For CSC491, the Capstone Design Project class I’m taking at the University of Toronto, I’m working with a project called InfoTrace. The Citizen Lab, who run the project, are interested in global network reachability, particularly under adverse conditions such as DDoS attacks, BGP prefix hijacking, movement of server resources, etc.
Here’s what I’ve accomplished so far:
- Tracked down U of T’s Principal Investigators for the Planet-Lab network and asked for access for the project
- Set up this blog
- Set up a GitHub account
- Found some similar research
- Read up on BGP
- Explored several tools for doing traceroutes and related network tracing: hping3, nmap’s –traceroute, 0trace, and scapy.
A few links promised to my classmates, which are interesting on their own:
Miles Thibault is working on a business plan for a “Wikimovies” web site.

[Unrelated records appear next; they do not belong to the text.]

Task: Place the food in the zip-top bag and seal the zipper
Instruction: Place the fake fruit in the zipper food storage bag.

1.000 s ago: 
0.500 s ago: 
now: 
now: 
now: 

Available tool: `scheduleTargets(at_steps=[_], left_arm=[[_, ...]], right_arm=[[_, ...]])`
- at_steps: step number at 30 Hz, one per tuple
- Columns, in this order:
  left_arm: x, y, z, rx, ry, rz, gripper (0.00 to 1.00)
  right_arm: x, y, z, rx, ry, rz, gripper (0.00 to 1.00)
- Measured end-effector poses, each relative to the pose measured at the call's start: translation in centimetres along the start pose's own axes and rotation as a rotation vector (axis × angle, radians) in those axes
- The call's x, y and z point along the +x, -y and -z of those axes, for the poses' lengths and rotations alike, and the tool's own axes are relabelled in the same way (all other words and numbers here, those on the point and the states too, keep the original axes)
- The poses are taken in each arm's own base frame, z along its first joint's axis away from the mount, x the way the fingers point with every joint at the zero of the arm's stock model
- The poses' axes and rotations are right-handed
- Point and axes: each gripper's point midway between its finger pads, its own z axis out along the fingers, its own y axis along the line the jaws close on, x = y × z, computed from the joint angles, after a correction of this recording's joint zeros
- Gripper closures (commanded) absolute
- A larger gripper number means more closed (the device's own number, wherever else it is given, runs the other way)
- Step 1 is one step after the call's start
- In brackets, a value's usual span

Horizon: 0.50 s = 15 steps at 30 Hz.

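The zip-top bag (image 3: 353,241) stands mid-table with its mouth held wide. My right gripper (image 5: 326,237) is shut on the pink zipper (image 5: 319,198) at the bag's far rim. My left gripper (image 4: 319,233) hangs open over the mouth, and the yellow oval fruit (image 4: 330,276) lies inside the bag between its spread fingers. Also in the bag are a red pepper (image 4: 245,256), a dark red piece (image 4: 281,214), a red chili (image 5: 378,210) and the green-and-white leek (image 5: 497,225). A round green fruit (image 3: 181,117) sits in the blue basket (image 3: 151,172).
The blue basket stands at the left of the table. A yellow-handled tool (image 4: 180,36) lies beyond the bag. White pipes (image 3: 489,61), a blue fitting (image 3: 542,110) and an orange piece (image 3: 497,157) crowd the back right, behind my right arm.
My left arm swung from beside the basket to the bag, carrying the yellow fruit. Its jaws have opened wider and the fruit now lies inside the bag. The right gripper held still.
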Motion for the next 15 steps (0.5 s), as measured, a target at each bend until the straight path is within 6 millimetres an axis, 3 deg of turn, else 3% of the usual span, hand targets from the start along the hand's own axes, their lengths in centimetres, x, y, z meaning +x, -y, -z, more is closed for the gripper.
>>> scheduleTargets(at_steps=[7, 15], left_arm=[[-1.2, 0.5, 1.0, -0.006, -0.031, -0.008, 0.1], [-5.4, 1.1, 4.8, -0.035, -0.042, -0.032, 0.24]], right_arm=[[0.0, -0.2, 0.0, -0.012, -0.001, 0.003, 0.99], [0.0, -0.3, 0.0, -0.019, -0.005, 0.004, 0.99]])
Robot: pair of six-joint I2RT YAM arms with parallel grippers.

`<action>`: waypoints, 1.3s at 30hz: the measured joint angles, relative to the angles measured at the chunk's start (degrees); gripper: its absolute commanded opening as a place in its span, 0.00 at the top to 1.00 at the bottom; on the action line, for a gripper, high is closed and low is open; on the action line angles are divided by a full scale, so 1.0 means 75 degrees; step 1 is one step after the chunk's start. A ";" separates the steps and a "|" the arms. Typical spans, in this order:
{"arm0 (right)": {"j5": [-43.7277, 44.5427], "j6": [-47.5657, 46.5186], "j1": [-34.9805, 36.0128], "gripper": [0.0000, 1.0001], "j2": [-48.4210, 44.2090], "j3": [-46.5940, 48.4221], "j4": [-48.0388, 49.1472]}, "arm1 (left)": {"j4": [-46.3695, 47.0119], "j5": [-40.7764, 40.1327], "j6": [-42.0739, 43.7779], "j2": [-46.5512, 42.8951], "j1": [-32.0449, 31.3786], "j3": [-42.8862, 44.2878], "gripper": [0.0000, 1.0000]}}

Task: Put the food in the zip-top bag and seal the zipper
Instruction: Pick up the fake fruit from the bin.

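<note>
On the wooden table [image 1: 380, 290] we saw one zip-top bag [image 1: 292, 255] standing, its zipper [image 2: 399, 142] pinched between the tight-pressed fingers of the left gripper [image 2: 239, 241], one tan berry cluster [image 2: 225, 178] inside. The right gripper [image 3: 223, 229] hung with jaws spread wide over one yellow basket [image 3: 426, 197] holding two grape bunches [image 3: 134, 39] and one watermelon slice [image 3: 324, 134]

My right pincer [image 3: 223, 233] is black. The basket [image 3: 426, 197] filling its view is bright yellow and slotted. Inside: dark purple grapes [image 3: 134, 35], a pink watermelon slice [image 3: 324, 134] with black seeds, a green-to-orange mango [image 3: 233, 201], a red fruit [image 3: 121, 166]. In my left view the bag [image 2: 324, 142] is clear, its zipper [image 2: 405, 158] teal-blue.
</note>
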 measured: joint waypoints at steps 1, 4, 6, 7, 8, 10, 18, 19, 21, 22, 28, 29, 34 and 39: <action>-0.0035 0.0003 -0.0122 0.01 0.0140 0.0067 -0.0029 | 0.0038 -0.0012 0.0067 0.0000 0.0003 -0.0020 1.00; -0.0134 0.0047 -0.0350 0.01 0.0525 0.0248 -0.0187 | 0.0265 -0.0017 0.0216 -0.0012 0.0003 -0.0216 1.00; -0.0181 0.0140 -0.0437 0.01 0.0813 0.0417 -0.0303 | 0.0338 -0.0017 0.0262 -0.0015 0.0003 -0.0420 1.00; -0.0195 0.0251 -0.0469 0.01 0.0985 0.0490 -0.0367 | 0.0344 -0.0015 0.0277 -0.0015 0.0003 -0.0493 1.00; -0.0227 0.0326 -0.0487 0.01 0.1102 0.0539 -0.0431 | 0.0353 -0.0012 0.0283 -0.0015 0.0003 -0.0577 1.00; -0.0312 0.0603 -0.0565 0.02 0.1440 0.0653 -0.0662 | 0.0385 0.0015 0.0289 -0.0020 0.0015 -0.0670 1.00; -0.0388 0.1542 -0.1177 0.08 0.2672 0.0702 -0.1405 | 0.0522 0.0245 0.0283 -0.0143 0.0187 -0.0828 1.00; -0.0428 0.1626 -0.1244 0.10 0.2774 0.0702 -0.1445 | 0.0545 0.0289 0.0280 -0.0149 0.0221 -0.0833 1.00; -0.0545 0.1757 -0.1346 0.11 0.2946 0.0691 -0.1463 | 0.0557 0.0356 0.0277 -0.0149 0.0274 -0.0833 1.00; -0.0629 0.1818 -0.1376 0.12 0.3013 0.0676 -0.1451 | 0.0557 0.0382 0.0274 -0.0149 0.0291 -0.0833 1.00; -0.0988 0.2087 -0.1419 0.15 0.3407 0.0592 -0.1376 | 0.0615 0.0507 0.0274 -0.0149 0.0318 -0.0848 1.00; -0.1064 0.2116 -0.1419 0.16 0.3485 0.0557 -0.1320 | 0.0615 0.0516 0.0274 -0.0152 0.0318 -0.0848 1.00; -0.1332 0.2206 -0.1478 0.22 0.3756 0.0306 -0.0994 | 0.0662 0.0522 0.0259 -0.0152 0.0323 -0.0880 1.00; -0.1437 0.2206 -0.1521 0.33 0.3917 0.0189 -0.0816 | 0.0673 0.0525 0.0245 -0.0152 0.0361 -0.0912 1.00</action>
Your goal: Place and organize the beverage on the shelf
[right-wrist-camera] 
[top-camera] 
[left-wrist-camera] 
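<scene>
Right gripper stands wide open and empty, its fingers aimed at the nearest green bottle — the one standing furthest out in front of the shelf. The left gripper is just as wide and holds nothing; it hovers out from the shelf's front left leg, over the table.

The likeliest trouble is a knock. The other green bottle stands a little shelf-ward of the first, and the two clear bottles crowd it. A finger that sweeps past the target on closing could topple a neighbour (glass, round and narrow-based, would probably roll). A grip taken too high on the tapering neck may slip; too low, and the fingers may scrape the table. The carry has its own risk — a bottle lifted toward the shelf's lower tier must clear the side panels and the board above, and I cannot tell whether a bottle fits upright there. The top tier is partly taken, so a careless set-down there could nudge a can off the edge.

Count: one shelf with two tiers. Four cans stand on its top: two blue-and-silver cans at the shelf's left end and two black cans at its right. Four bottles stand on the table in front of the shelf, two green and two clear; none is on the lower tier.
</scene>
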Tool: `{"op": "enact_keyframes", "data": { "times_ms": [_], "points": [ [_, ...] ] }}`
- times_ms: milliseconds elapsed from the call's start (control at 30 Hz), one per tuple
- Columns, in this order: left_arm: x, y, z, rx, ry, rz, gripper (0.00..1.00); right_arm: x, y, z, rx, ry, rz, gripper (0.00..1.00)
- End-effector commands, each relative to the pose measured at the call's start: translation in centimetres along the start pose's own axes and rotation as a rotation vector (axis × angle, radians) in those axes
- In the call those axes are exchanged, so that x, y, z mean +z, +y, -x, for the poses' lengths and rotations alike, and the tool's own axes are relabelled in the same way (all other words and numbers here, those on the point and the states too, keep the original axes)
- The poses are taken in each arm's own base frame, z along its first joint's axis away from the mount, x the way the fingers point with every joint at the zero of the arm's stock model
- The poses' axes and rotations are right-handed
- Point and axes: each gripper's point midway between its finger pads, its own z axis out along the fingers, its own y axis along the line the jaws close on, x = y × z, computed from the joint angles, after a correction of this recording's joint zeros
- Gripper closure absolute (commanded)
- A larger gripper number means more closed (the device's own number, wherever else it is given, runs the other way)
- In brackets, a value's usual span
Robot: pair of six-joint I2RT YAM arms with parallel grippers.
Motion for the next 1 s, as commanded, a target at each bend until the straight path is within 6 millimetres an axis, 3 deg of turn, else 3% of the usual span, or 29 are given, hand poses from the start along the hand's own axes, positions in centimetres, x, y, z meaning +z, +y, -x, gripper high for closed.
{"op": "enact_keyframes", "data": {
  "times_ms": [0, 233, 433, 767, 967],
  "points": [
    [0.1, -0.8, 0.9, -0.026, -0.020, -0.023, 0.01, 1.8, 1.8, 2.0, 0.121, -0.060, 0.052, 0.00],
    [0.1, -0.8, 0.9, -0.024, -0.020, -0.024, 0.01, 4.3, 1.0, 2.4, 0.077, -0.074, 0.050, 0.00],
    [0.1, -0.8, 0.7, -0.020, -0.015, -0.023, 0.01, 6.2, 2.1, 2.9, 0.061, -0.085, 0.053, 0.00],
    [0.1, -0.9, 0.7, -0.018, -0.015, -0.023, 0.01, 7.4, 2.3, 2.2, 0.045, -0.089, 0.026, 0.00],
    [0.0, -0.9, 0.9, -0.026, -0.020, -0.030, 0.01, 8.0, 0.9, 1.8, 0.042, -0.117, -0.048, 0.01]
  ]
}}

I think he’d get a lot out of some Long Tail reading: Chris Anderson’s original article, and Kevin Kelly’s riff on it titled “1,000 True Fans“.
Denis Pankratov and Jennifer Ruttan are working on a really nifty-looking project to do accurate indoor localization with CDMA (that “other” cell phone protocol), and (blah) Ian Goldber’s paper on “Three Protocols for Location Privacy” from last year’s Privacy Enhancing Technologies symposium.
My goals, which were originally for the next two weeks but have been pushed back only one as I’ve fallen a bit behind on the “getting stuff up and running” side of things are:
- Coming up with a database schema for storing connectivity information.
- Getting a basic web interface up and running in django.
I’m working on these first rather than the network underpinnings as we don’t yet have access to the Planet-Lab infrastructure, so the constraints there aren’t entirely clear. The front-end stuff will likely run on a server at Citizen Lab, so I can get that up and running right away.